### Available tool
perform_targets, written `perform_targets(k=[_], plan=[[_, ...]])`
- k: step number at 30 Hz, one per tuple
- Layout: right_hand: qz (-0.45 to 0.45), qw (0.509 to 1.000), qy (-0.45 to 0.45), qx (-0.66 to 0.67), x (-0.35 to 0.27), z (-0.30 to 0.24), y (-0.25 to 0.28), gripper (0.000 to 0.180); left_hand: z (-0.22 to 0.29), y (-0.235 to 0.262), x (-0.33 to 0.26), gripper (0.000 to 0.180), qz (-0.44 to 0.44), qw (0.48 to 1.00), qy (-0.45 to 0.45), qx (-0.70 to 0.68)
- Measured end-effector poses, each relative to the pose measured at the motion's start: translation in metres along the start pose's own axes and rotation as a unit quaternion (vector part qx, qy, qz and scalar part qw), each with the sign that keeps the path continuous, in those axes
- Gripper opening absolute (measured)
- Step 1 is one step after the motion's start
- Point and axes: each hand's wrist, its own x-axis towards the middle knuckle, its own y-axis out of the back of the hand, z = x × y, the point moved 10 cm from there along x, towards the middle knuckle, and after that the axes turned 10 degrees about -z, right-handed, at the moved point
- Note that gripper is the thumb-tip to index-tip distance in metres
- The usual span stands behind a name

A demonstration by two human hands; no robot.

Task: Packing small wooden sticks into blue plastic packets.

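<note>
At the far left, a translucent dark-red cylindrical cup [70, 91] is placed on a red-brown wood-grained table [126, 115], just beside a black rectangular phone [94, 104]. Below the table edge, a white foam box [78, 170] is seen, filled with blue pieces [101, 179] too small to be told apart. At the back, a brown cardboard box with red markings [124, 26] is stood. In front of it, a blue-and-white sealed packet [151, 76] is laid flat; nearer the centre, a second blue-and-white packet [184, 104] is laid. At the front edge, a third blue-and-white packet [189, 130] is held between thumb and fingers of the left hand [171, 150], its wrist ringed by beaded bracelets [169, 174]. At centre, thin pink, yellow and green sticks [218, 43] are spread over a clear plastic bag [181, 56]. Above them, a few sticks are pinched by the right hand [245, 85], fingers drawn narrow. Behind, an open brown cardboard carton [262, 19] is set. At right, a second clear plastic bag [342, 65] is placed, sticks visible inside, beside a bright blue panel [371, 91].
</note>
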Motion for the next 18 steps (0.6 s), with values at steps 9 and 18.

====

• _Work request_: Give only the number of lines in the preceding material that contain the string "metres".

• _Exercise output_: 2